Berbagai penelitian yang kemudian dilakukan justru banyak yang menunjukkan fakta sebaliknya. Bahkan, salah satu penelitian menunjukkan bahwa penggunaan hormon untuk mempertahankan kadar estrogen darah dapat meningkatkan risiko penyakit jantung di kemudian hari.

Dari sinilah kemudian berbagai penelitian menyimpulkan bahwa rendahnya kadar estrogen bukan faktor tunggal yang mendongkrak risiko penyakit jantung. Penggunaan hormon pada wanita menopause pun harus dilakukan di bawah pengawasan ketat dokter.

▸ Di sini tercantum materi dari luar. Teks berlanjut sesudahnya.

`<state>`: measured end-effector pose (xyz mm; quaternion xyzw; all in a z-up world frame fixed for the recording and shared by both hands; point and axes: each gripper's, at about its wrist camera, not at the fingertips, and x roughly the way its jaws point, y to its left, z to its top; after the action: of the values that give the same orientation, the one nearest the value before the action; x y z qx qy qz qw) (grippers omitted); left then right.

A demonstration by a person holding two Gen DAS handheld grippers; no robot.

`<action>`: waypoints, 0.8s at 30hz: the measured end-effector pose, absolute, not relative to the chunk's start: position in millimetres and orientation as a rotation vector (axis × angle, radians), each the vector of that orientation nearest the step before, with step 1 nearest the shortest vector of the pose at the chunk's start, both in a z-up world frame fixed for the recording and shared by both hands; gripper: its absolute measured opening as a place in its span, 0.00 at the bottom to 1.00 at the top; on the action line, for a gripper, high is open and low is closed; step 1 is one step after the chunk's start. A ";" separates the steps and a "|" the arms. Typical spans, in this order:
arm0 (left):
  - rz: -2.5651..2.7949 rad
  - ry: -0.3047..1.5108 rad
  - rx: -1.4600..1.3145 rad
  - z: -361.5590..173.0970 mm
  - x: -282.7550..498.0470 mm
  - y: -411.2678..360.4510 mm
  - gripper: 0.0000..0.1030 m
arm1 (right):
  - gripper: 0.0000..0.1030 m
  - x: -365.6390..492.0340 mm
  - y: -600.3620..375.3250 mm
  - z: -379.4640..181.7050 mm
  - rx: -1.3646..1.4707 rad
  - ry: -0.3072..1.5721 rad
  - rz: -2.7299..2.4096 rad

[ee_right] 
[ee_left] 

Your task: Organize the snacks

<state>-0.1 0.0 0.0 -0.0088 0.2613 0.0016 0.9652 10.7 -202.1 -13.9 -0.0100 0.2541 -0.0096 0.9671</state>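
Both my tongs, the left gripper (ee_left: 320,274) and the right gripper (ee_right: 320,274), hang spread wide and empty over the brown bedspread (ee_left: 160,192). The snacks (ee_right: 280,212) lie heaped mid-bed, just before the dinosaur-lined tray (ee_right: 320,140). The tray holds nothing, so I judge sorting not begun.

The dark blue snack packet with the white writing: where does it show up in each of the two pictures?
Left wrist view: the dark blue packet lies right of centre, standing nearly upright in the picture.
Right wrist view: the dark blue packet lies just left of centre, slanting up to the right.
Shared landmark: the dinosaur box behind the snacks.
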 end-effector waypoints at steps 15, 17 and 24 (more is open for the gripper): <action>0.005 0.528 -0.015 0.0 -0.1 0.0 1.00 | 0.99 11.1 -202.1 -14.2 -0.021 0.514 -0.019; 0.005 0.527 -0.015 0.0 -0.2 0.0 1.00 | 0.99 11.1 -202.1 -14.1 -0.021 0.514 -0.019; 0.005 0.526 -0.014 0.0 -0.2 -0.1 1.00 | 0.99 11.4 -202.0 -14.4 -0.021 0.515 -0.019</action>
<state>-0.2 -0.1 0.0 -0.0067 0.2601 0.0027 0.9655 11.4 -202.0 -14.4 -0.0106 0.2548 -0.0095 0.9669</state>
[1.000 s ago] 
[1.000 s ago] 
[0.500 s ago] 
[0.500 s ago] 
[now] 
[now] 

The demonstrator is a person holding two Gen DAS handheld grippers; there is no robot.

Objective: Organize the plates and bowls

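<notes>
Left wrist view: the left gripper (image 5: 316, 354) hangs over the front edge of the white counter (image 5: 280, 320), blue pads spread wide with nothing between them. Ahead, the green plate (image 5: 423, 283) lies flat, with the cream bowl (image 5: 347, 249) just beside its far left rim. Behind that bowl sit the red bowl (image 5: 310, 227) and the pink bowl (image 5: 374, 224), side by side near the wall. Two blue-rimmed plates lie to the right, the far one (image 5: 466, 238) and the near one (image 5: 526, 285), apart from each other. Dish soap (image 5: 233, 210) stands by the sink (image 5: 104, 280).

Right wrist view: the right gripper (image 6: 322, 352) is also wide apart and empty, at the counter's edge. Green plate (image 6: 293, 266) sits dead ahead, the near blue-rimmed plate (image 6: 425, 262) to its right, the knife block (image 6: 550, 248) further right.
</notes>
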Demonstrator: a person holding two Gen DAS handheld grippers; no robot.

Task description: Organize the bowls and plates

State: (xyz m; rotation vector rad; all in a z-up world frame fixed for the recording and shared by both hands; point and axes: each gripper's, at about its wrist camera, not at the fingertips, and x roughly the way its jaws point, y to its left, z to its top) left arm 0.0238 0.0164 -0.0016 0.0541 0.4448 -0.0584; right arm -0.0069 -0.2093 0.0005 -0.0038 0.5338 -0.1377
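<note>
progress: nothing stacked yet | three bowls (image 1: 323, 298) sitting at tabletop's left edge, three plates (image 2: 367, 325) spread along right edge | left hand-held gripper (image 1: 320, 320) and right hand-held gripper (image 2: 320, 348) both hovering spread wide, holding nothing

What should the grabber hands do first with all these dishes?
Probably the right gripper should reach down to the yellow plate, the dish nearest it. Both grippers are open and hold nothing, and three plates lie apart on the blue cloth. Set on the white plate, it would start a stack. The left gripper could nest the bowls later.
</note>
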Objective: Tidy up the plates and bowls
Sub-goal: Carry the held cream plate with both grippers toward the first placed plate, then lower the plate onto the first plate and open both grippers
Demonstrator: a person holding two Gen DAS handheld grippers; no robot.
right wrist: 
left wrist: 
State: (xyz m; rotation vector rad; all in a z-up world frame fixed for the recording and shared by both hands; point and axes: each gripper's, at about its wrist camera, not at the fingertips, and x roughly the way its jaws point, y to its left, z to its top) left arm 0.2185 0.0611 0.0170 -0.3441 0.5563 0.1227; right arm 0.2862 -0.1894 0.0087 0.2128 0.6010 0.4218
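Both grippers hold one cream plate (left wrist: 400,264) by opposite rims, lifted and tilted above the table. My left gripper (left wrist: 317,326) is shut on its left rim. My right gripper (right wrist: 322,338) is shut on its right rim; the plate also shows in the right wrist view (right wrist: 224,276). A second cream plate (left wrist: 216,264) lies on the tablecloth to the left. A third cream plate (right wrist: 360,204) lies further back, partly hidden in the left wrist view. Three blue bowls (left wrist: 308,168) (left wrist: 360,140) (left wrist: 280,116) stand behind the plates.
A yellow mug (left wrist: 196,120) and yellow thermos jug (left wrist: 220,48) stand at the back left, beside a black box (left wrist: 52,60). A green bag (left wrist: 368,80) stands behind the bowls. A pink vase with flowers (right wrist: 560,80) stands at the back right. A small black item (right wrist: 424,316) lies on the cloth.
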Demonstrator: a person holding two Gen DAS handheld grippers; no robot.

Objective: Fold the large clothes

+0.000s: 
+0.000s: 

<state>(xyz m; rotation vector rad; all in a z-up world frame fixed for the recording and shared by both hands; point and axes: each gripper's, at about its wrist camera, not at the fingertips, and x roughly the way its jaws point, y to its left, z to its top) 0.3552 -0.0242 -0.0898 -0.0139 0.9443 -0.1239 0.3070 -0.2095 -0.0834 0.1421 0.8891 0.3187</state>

Mencegah penyakit jantung di masa menopause

Faktor lain yang juga berperan dalam meningkatkan risiko penyakit jantung pada wanita menopause adalah gaya hidup dan rutinitas olahraga. Faktanya, wanita menopause cenderung meningkat tekanan darahnya dan berisiko mengalami hipertensi.

Perlu Anda tahu, hipertensi juga dapat berperan meningkatkan risiko penyakit jantung. Salah satu cara mencegah hipertensi adalah dengan pola hidup yang sehat, bebas stres, berhenti merokok dan rutin berolahraga.

Di samping itu, kebiasaan menjaga pola makan sehat juga sangat berperan. Pada wanita menopause, kadar kolesterol jahat umumnya perlahan meningkat, sedangkan lemak baik relatif tetap atau menurun kadarnya.

Untuk mencegah hal tersebut terjadi, pengaturan pola makan harus dilakukan. Hindari mengonsumsi makanan yang digoreng, tinggi lemak dan kolesterol seperti jeroan. Sebaliknya perbanyak makanan yang kaya akan lemak baik seperti ikan laut, alpukat, gandum dan kacang yang dipanggang.

Dengan pengaturan pola hidup sehat, risiko penyakit jantung pada wanita menopause dapat diminimalkan. Sehingga, kualitas hidup dan aktivitas harian pun dapat terjaga tetap optimal. Bagi Anda yang sebentar lagi memasuki masa menopause, jaga asupan makanan dan rutin berolahraga, ya!